En el monasterio no demostraban mayor impaciencia por el comienzo de su función oficial. Más que días pasaron semanas sin que se abocara seriamente al verdadero propósito de su presencia allí. Si bien desde el primer día algunos
Patres
y especialmente el Abad se entretuvieron agradablemente con Josef hablando del juego de abalorios, aún no se había dicho una sola palabra acerca de la enseñanza o de cualquier otra actividad sistemática. También en otros aspectos Knecht observó en la conducta, en el estilo de vida y en el trato de los jefes eclesiásticos un tono para él desconocido hasta entonces y cierta dignísima lentitud, al par que una bondadosa tolerancia, de la que parecían participar todos estos Padres, aun los que aparentemente no carecían de temperamento. Era el espíritu de su Orden, era el aliento milenario, la organización de una comunidad antiquísima, privilegiada, probada cien veces en las horas felices y en las malas, y a la que ellos se adaptaban, del mismo modo que cada abeja se identifica con el destino y las desdichas de su colmena, duerme su mismo sueño, sufre sus mismos padecimientos y experimenta su mismo temblor. Comparado con el estilo existencial de Castalia, este estilo benedictino parecía a primera vista menos espiritual, menos ágil y afinado, menos activo, pero en cambio aparentaba ser más sosegado, menos sujeto a influjos, más antiguo, más seguro; parecía que reinaba allí un espíritu, un sentimiento convertido hacía mucho en segunda naturaleza. Con curiosidad y noble interés, con gran admiración también, Knecht dejó que esta vida claustral influyera en él, esta vida que existía ya en una época en que no había siquiera la idea de Castalia, y casi igual a la de hoy, a pesar de tener ya más de mil quinientos años; esta vida que tanto concordaba con el lado contemplativo de su carácter. Era un huésped, le honraban, le honraban mucho más de lo que esperara y le correspondiera, pero lo sentía claramente; eso era formulismo y costumbre (
usus
, realmente) y no se dirigía ni a su persona ni al espíritu de Castalia o del juego de abalorios: era la majestuosa cortesanía de una gran potencia antigua para con una más joven. Sólo parcialmente estaba preparado para ello, y muy pronto, a pesar de toda la comodidad de su vida en Mariafels, se sintió tan inseguro, que pidió a sus superiores normas más exactas de conducta. El
Magister Ludi
le escribió personalmente Unas líneas:
«No te preocupes —decía el
Magister
, entre otras cosas—, si sacrificas a tu estudio de la vida de allí el tiempo que quieras. Emplea tus días fructuosamente, aprende, trata de hacerte agradable y útil, hasta donde allí se considere o te alcance, pero no te apresures, no aparezcas nunca impaciente, no des la impresión de tener nunca menos holganza que tus huéspedes. Aunque te traten todo el año como si siempre fuera el primer día de su estada en su Casa, acéptalo tranquilamente y procede como si a ti tampoco te importaran ya dos años o diez. Tómalo como una competición en el ejercicio de la paciencia. ¡Medita cuidadosamente! Si tus ocios fueran demasiado largos, toma para ti algunas horas todos los días, no más de cuatro, para un trabajo regular, para el estudio o la copia de manuscritos, por ejemplo. Mas no des la impresión de que trabajas, debes tener tiempo para atender a quien tenga deseos de charlar contigo».

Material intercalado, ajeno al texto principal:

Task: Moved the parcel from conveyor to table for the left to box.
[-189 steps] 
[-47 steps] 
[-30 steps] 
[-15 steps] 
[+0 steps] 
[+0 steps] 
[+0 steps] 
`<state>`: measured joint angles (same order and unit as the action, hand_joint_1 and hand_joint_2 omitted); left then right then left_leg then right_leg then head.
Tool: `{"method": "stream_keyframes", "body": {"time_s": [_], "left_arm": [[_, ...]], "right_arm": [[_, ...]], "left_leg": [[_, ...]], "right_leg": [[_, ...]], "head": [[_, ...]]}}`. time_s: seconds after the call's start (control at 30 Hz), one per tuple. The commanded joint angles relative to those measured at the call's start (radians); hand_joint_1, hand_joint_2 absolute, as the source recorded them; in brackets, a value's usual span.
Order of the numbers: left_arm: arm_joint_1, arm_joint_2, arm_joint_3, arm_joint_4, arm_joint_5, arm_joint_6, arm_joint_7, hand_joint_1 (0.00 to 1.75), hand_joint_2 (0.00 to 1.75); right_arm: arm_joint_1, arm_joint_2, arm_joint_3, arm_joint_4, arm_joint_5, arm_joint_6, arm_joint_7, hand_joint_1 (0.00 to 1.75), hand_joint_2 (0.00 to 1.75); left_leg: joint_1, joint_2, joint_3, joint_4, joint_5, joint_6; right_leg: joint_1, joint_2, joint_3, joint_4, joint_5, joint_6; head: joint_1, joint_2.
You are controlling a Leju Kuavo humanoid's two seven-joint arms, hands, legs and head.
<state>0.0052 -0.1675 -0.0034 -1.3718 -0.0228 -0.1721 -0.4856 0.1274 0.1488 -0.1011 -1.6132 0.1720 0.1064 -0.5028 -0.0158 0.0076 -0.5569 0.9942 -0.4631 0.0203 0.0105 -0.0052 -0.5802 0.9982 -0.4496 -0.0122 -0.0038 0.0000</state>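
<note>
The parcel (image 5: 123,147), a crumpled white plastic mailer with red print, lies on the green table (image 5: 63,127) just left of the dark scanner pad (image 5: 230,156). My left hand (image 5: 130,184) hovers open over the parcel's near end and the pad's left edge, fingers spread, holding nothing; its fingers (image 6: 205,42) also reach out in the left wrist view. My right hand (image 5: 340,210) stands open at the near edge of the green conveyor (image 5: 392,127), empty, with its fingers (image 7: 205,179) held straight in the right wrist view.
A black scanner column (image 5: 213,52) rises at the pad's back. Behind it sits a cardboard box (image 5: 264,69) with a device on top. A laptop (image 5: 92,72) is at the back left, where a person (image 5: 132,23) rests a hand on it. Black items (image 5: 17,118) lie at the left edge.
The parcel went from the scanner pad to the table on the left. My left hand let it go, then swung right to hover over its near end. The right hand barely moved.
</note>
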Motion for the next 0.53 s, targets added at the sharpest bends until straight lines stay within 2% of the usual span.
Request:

Knecht siguió estas indicaciones y muy pronto se sintió de nuevo liberado. Hasta ese momento había pensado demasiado en su misión docente para aficionados del juego de abalorios, que realizaba en nombre de su Orden en Mariafels, mientras que los Padres del monasterio lo trataban más bien como a un embajador de una potencia amiga, que debe ser distinguido para que se encuentre a sus anchas. Y cuando finalmente el abad Gervasio se acordó de aquel encargo y primeramente le llevó algunos
Patres
que ya habían tenido una primera iniciación en el juego de abalorios, y a quienes debía impartir un curso más adelantado, comprobó para su sorpresa y, al comienzo, para su grave desilusión, que el cultivo del noble juego en este hospitalario lugar era muy superficial y para aficionados, y que por lo que se veía, se satisfacían con una modesta medida del conocimiento del juego. Y como consecuencia de esta comprobación, llegó lentamente también la otra; no era el arte del juego de abalorios ni su cultivo en el monasterio la razón de que lo hubiesen enviado allí. La tarea de adelantar un poco en lo elemental a los pocos
Patres
ligeramente inclinados al estudio del juego y procurarles la satisfacción de una modesta actividad deportiva, era fácil, demasiado fácil; la hubiera podido desempeñar cualquier otro candidato del juego, aunque no perteneciera al pequeño círculo selecto. Esta enseñanza no podía ser, pues, el verdadero fin de su misión allí. Comenzó a comprender que se le había enviado más para aprender que para enseñar.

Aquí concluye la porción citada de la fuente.